Saturday’s rain-soaked Iowa win over Nevada was refreshing for Hawkeyes fans, if not also frustrating. Suspended play kept everybody in limbo wondering when it would be finished, if at all. By the wee hours of Sunday morning, the Hawkeyes improved to 2-1 and all is well in Iowa City. Here are five things we noticed in the 27-0 Iowa win against Nevada.
Johnson proved us right!
That happened a lot quicker than expected. After the Cy-Hawk game, we highlighted Kaleb Johnson’s burst and vision on just a few carries. Right on cue, the freshman erupted on Saturday. Johnson took 7 carries for 103 yards and two scores. Those touchdowns came on the end of 40- and 55-yard sprints down the field.
Of course we have to temper our expectations coming out of this considering the opponent, but Iowa’s run game needed to taste success almost as badly as the passing game. Johnson, and Gavin Williams for that matter, should be the bread and butter of this offense right now.
Petras can push the ball
When he has the time and the play call that is. Spencer Petras took several deep shots Saturday and they were relatively accurate. No, he did not connect on every bomb, but he put it where only his receiver could catch it. To no fault of Petras or his receivers, there were a couple long touchdown passes left out there. Considering the conditions, the quarterback had a good showing.
We have been critical of the offensive playcalling. Give credit where credit is due: the offense was more varied and modern against Nevada. The best things Iowa did from a scheme standpoint were using pre-snap motion and sweeping receivers in the backfield.

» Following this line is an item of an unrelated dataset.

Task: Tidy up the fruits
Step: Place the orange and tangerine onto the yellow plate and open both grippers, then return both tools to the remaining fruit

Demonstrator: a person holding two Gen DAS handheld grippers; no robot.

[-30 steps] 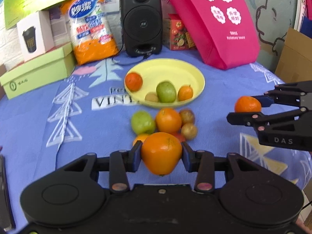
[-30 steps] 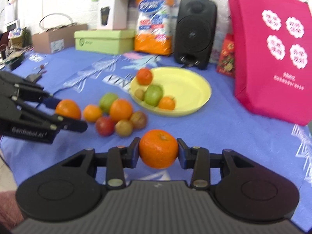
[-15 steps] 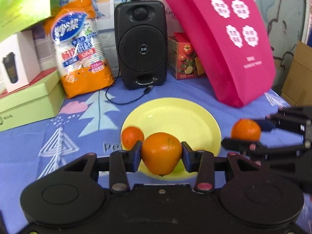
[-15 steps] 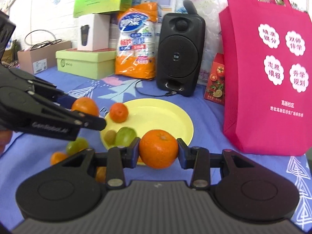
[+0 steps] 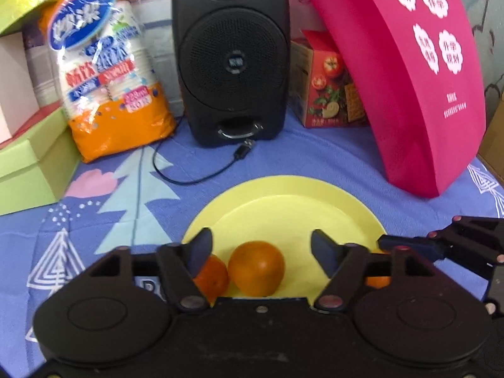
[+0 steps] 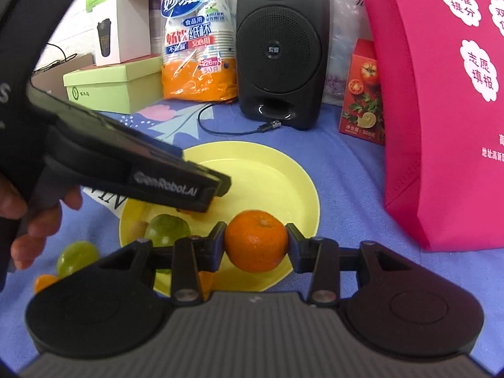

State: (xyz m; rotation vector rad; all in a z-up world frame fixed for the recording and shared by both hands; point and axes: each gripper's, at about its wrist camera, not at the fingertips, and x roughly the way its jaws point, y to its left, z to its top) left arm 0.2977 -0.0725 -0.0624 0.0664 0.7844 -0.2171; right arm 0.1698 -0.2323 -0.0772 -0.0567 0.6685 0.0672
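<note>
My left gripper [image 5: 261, 245] is open over the yellow plate [image 5: 283, 201]. A large orange [image 5: 255, 268] lies loose on the plate between its fingers, beside a smaller orange [image 5: 211, 275]. My right gripper [image 6: 255, 239] is shut on a mandarin [image 6: 255, 241] and holds it over the plate's [image 6: 283, 186] near right part. A green fruit [image 6: 168, 230] lies in the plate. The left gripper's body [image 6: 132, 170] reaches over the plate in the right wrist view. The right gripper's fingers [image 5: 441, 245] show at the plate's right edge in the left wrist view.
A black speaker [image 5: 231, 53] with a loose cable [image 5: 201, 173] stands behind the plate. A pink bag [image 5: 406, 72], a red box [image 5: 327, 91], an orange cup pack [image 5: 107, 66] and green boxes [image 5: 28, 170] ring the blue cloth. A green fruit [image 6: 77, 256] and a small orange [image 6: 44, 282] lie left of the plate.
My left gripper has opened and let the large orange go onto the plate. Both grippers have moved forward over the plate; the right one still holds its mandarin.
</note>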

Nevada’s defensive backs played a good game when going straight up man-on-man. Iowa’s movement behind the line of scrimmage really made a difference.

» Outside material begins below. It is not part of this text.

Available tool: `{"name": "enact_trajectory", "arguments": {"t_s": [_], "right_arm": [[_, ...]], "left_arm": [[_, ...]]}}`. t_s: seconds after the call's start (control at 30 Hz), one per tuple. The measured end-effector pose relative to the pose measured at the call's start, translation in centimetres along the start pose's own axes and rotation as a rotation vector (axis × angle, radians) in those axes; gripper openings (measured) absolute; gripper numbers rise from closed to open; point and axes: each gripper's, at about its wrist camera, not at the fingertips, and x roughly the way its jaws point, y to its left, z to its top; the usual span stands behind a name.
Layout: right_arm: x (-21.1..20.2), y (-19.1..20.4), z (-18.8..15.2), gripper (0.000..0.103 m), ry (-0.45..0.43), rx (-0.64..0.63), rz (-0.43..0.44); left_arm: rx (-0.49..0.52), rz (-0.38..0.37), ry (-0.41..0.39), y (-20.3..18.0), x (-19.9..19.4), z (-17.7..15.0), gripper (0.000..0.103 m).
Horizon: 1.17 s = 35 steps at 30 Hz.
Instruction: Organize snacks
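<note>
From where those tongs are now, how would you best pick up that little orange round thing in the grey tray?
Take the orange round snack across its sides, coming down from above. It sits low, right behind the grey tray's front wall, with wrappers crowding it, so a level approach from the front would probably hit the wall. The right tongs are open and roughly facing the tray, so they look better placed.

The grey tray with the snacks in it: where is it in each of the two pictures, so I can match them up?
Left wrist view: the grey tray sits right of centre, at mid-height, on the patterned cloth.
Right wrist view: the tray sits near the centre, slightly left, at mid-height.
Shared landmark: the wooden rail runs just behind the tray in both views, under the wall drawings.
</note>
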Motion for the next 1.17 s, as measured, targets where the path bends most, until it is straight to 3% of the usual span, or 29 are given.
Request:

The most evident sign of how that motion can be huge came on Arland Bruce’s touchdown catch in the first quarter. At the snap, Bruce ran a sweep behind the offensive line, then wheeled out and up the field. That motion created just enough confusion that nobody picked Bruce up in coverage, leading to the simple pitch and catch from Petras.

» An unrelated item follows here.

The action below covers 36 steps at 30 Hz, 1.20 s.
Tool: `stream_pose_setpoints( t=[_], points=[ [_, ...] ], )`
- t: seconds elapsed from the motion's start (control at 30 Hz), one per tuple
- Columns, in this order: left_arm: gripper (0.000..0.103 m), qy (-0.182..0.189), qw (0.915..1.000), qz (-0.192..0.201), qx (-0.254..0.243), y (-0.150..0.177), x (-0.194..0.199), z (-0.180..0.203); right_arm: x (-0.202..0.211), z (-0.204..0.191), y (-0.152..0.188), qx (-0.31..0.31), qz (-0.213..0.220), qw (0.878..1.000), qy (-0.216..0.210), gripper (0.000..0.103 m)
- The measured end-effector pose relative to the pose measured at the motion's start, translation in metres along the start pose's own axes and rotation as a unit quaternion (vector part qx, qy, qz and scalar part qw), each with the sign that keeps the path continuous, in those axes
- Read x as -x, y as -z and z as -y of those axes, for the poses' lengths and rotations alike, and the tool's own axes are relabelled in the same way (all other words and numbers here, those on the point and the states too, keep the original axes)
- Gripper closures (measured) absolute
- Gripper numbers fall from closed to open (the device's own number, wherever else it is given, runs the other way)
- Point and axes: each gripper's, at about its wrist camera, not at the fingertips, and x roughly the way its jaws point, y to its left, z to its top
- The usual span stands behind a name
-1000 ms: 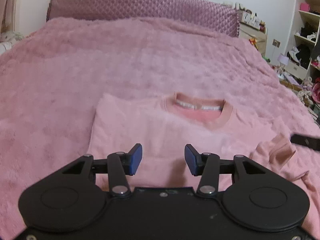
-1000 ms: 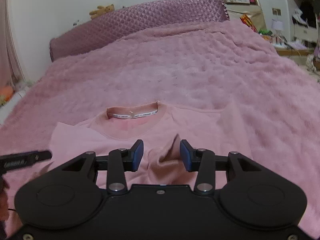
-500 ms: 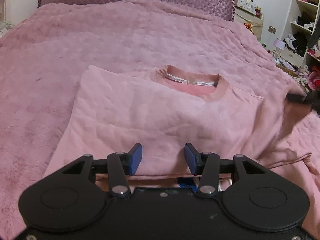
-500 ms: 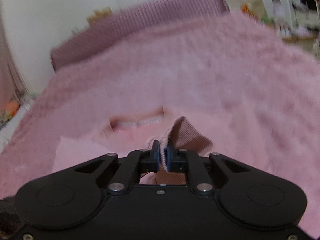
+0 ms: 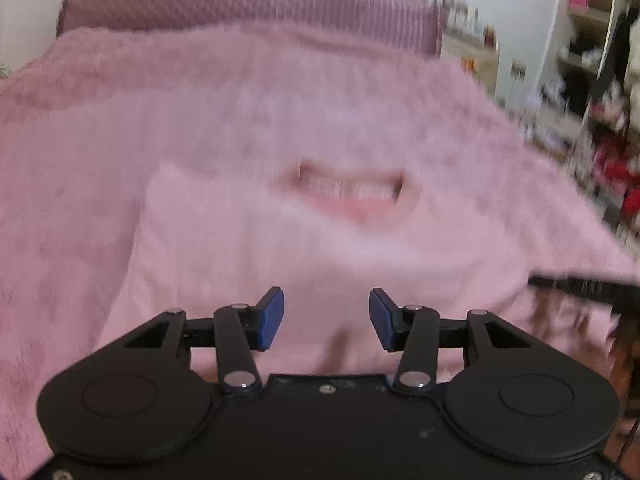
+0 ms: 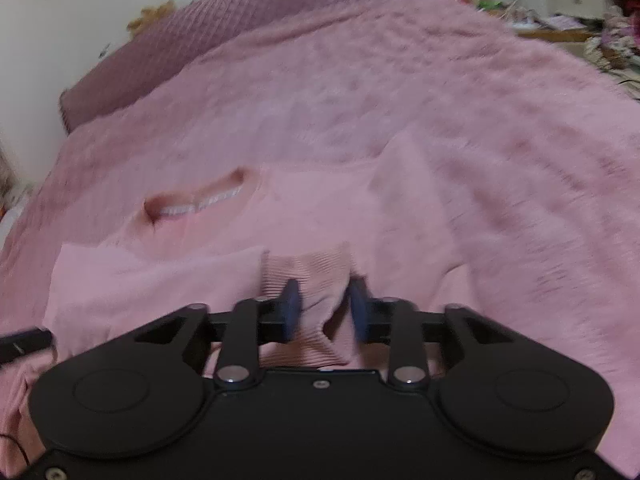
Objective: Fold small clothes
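— One sweater [image 5: 280, 248], pale pink, lies flat on the fluffy pink blanket [image 5: 200, 100] that covers the bed. Which way does it point?

— Its neckline [image 5: 352, 192] faces the quilted purple headboard [image 5: 240, 12], and the hem comes toward the two grippers. So its length runs from the foot of the bed to the head. The side near the left gripper [image 5: 326, 318] looks folded in to a straight edge; the picture is blurred, so I would not swear to it.

— And the left gripper itself?

— It hovers level over the lower middle of the sweater, pointing at the collar. Its blue pads [image 5: 270, 318] stand well apart with nothing between them.

— The right one?

— The right gripper [image 6: 325, 308] sits low at the sweater's right side, aimed at the headboard too. The ribbed cuff [image 6: 308, 276] of the sleeve bunches up between its fingers. The jaws are parted with the cuff lying loose in the gap, and motion blur hides whether the pads touch the cloth.
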Motion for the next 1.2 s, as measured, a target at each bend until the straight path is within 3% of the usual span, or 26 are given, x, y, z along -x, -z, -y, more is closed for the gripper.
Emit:
stream_pose_setpoints(
  t=[0.13,0.27,0.4,0.53,0.63,0.87,1.07,1.2],
  points=[
    [0.053,0.03,0.9989,0.031,0.016,-0.033,-0.002,0.008,0.03,-0.015,-0.016,0.019,0.074,0.997,-0.012,0.07],
    [0.053,0.04,0.9991,0.014,0.01,-0.045,-0.031,0.027,0.031,-0.048,-0.025,0.082,0.097,0.991,-0.047,0.071],
    [0.053,0.019,0.9988,-0.044,0.011,-0.034,-0.068,0.036,-0.002,-0.067,-0.018,0.111,0.042,0.992,-0.046,0.072],
    [0.052,0.009,0.9972,-0.073,-0.008,-0.01,-0.088,0.035,-0.035,-0.061,0.003,0.134,-0.026,0.991,0.001,0.073],
    [0.052,0.016,0.9947,-0.101,-0.007,0.008,-0.102,0.029,-0.042,-0.049,0.015,0.13,-0.029,0.991,0.003,0.073],
    [0.052,0.009,0.9966,-0.073,-0.037,0.02,-0.1,0.036,-0.036,-0.048,0.013,0.132,-0.021,0.991,0.0,0.072],
    [0.051,0.009,0.9986,0.011,-0.051,0.007,-0.041,0.038,0.007,-0.056,0.006,0.145,0.037,0.988,-0.046,0.072],
    [0.05,0.007,0.9994,-0.007,-0.033,0.013,-0.035,0.025,0.004,-0.057,0.015,0.163,0.006,0.986,-0.038,0.072]
  ],
)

If your receivers are not winning straight up, put them in motion or run some natural rub routes.
Iowa is rich at defensive back
Praising Iowa’s defensive backs could be a regular segment here. Again, the cornerbacks and safeties were show stealers on defense. From Cooper DeJean’s sideline interception to pass defenses by Riley Moss, this is a tough group to move the ball on.
Iowa’s second-best special teamer
Tory Taylor is without a doubt one of the most valuable special team players in the country. His fingerprints —and footprints —are all over Iowa’s two wins.
But there is another player who has been huge in the punt game as well: Terry Roberts. On several occasions this season, Roberts has been the first man down the field, downing a Taylor punt inside the 10 yard line. The Taylor to Roberts connection might be the most effective weapon the Hawkeyes have had so far.